Where does "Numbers" occur in the listing? Copy every line that holds it.

Content starts

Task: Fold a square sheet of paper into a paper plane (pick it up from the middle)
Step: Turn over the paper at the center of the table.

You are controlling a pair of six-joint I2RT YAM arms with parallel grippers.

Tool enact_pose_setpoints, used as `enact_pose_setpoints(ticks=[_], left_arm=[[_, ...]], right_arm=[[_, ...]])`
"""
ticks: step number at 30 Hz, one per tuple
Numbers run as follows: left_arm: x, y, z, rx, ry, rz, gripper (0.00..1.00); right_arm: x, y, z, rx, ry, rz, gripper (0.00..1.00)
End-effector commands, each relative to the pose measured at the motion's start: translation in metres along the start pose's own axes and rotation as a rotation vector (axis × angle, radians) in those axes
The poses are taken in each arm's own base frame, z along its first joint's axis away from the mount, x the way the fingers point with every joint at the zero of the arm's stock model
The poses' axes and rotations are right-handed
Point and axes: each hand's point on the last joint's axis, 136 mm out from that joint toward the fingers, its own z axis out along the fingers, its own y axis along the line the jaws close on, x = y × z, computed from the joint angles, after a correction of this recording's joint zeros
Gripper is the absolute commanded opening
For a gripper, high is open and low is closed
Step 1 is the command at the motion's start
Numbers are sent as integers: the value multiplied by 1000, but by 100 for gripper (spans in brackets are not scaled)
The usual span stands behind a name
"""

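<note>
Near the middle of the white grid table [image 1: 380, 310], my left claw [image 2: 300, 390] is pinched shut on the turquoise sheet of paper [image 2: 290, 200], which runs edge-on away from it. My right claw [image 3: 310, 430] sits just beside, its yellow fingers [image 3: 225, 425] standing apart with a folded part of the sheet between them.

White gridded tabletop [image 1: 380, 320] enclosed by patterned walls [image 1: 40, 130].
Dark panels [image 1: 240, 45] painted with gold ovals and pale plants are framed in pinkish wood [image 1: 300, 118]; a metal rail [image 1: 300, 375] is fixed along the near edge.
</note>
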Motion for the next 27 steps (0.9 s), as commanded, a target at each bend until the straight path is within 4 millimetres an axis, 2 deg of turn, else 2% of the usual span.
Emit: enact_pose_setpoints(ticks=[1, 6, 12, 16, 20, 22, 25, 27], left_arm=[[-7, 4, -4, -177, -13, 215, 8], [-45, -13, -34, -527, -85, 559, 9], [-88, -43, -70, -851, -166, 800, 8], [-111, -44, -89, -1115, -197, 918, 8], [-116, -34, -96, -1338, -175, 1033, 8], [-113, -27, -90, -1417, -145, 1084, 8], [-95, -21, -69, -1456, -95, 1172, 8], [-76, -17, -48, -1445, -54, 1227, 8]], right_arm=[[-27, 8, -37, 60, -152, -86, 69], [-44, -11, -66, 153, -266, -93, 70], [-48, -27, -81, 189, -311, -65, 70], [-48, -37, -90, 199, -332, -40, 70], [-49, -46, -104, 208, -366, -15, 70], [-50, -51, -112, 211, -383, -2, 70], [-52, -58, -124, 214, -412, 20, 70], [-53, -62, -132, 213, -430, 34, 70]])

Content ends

# SOLVED EXERCISE:
Numbers run as follows: left_arm: x, y, z, rx, ry, rz, gripper (0.00..1.00); right_arm: x, y, z, rx, ry, rz, gripper (0.00..1.00)
Numbers are sent as integers: the value multiplied by 1000, but by 100 for gripper (spans in brackets are not scaled)

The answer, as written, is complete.